Tous ceux qui remettent en question le changement climatique peuvent faire leurs la phrase prononcée en 1953 par le directeur scientifique du CTR en remplaçant simplement le mot «cancer» par «changement climatique»: «La cause de n'importe quel type de changement climatique est compliquée et difficile à analyser», diraient-ils.
Et voici leur stratégie: la première ligne de défense consistait à dire que le changement climatique n'existe pas. Des données incontestables ayant achevé de démolir cette théorie, l'argument de remplacement était qu'il n'y a pas de preuves que les activités humaines sont à l'origine de ces changements (et que, par conséquent, il n'y a rien à faire). Cet argument a lui aussi a été mis à mal par une avalanche de preuves scientifiques, si bien que les climatosceptiques se sont rabattus sur l'idée que les variations climatiques tiennent à de nombreux facteurs et que les activités de l'homme ne sont qu'un d'entre eux - et pas le plus important.
L'unique différence avec la polémique autour du «tabac source de maladies» est la multiplicité des groupes d'intérêts qui soutiennent les climatosceptiques. La confusion semée autour des effets du tabac était le fait des seules sociétés productrices de tabac. Mais les climatosceptiques bénéficient du financement de beaucoup de mécènes très généreux: les entreprises pétrolières, gazières, charbonnières, le secteur de l'électricité, les groupes automobiles, entre autres...
Le dernier succès qu'ont remporté les sceptiques est la publication des échanges d'e-mails du Centre de recherche sur le climat de l'Université britannique d'East Anglia. Selon les sceptiques, le contenu de ces messages montre que ces scientifiques ont manipulé leurs données et que les conclusions de toutes leurs études sont par conséquent erronées. Mais quand bien même cette manipulation serait avérée, les conclusions fondamentales sur le réchauffement de la planète demeurent inchangées. Selon la prestigieuse revue Climate, «Rien dans ces courriers électroniques ne sape les bases scientifiques qui prouvent que le réchauffement de la Terre est une réalité (...) Cet argument s'appuie sur des preuves multiples et solides, y compris beaucoup de preuves complètement indépendantes des données discutées dans ces e-mails».
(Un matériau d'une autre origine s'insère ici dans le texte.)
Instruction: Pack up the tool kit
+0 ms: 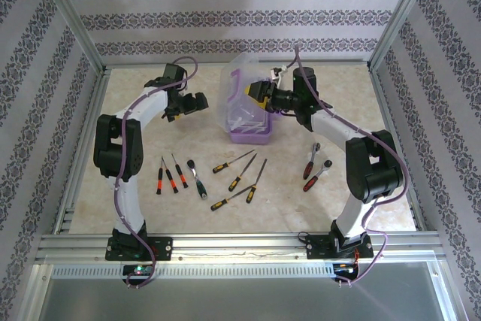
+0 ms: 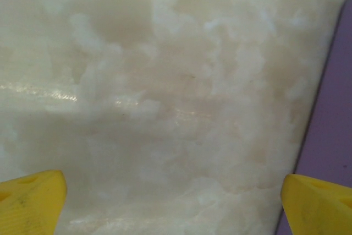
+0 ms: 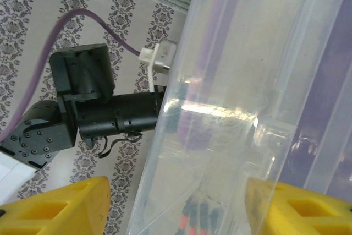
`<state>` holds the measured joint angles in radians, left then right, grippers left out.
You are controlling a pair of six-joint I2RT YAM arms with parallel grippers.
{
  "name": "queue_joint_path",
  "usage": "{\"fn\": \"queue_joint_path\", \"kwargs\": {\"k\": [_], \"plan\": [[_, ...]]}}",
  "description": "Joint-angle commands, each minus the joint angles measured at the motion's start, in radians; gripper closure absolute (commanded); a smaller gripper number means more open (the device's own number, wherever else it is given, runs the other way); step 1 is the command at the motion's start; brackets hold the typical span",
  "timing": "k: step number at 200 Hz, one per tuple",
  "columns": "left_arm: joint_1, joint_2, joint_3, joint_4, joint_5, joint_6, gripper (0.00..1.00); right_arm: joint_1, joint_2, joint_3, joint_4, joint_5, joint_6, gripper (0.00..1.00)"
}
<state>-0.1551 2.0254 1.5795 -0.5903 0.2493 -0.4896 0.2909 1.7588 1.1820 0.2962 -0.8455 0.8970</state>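
The right end effector (image 1: 259, 94) is part-closed on the box's (image 1: 250, 131) raised lid (image 3: 236, 81), apparently propping it; that grip should hold steady. The left end effector (image 2: 176, 202), wide open and empty, hovers over the counter (image 2: 165, 81) left of the box. It should next pick one of the screwdrivers (image 1: 233, 171) in front of the box.

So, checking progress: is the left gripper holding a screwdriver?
No, the left gripper stands open over bare tabletop, nothing between its jaws.

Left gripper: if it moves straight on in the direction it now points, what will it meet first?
Probably the beige marbled table top; the open left gripper faces it, with the lilac plastic box base off to one side.
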Motion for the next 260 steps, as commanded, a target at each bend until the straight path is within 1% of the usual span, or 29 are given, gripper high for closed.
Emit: {"fn": "queue_joint_path", "kwargs": {"k": [1, 18, 45, 78, 86, 122, 169, 212, 260], "plan": [[-0.003, 0.001, -0.027, 0.032, -0.001, 0.017, 0.01, 0.015, -0.003, 0.05, -0.034, 0.009, -0.051, 0.34], [-0.003, -0.002, -0.041, 0.055, 0.024, 0.015, 0.01, 0.021, 0.005, 0.07, -0.043, 0.015, -0.05, 0.34], [-0.003, 0.002, -0.043, 0.064, 0.032, 0.008, 0.02, 0.041, 0.017, 0.122, -0.095, 0.022, -0.085, 0.34], [-0.003, 0.006, -0.04, 0.05, -0.016, 0.021, 0.02, 0.081, 0.023, 0.238, -0.323, 0.094, -0.236, 0.33], [-0.002, 0.006, -0.039, 0.041, -0.033, 0.024, 0.02, 0.089, 0.027, 0.266, -0.356, 0.098, -0.254, 0.33], [-0.001, 0.028, -0.015, 0.0, -0.064, 0.036, 0.03, 0.106, 0.051, 0.32, -0.397, 0.109, -0.269, 0.33], [0.001, 0.023, -0.059, 0.032, -0.065, 0.022, 0.02, 0.141, 0.097, 0.375, -0.419, 0.12, -0.274, 0.33], [0.008, 0.019, -0.088, 0.065, -0.037, 0.015, 0.02, 0.174, 0.126, 0.43, -0.442, 0.135, -0.28, 0.33], [0.014, 0.013, -0.112, 0.091, -0.015, 0.004, 0.02, 0.22, 0.159, 0.512, -0.556, 0.182, -0.352, 0.32]]}}
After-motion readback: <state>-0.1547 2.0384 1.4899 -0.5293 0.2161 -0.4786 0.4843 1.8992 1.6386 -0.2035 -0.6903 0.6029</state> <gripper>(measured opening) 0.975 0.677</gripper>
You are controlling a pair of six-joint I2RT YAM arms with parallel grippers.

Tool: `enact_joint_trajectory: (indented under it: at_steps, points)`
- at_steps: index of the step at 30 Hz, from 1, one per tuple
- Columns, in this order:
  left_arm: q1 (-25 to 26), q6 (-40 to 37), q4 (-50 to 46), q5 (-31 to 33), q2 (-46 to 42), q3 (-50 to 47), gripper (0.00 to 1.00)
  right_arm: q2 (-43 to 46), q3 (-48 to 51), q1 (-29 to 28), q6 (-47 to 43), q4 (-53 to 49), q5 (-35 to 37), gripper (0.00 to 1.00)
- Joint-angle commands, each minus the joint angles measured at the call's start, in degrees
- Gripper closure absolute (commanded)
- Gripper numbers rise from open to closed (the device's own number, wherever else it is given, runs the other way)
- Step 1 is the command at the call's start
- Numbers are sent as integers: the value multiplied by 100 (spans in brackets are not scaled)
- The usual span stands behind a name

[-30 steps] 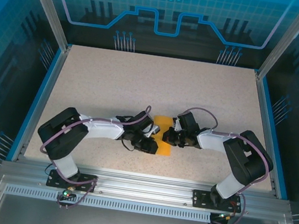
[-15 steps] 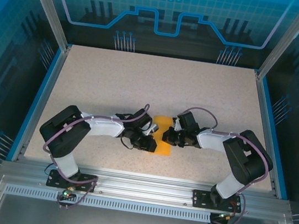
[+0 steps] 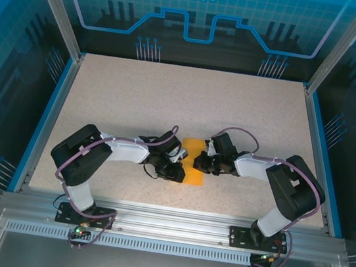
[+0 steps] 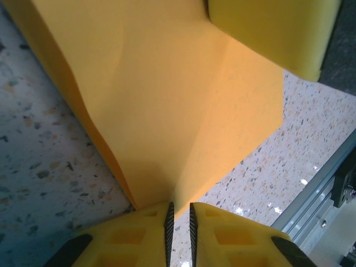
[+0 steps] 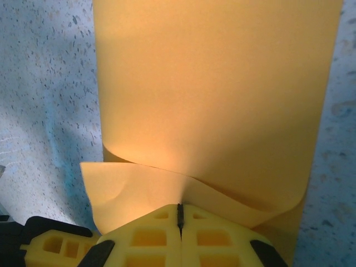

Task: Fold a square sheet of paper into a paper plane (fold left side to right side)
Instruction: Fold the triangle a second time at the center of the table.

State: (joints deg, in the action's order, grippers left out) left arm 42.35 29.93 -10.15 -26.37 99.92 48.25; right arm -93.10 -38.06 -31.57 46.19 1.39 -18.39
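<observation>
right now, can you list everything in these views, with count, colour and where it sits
thin orange paper sheet: one, bright orange, mid-table between the two grippers, one flap curled over itself
speckled table top: one, beige, under the paper
aluminium rail: one, silver, along the near edge, carrying both arm bases
printed wall panels: blue, at the back and both sides
left arm: one, white and black, reaching in from the left
right arm: one, white and black, reaching in from the right
left gripper: one, yellow, jaws a slit apart at the paper's corner
right gripper: one, yellow, shut on the paper's edge
</observation>
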Motion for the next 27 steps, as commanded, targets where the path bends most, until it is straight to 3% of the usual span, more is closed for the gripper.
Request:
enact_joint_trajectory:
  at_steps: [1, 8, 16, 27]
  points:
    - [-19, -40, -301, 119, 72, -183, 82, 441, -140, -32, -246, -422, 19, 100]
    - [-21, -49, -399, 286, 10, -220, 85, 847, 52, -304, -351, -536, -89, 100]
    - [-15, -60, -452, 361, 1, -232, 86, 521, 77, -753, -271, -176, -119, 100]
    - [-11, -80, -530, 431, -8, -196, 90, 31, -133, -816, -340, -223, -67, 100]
Ce qui nient la réalité du changement climatique n'en ont rien à faire. A leurs yeux, les e-mails du «Climategate» sont la confirmation que le changement climatique est une grande supercherie. «Ce scandale permet évidemment de remettre en cause les propositions qui seront faites à Copenhague. J'ai toujours estimé que les décisions doivent se baser sur des données scientifiques et pas politiques (...) Sans des résultats scientifiques fiables et étant donné les enjeux élevés, nous devons prendre avec beaucoup de prudence les résultats de cette conférence politisée». C'est ce qu'a écrit une climatosceptique qui vient mettre en doute le travail de milliers de scientifiques qui ont consacré leur vie à étudier les climats. Mais qui est-ce donc? Ce n'est autre que Sarah Palin, la pire écologiste qui soit!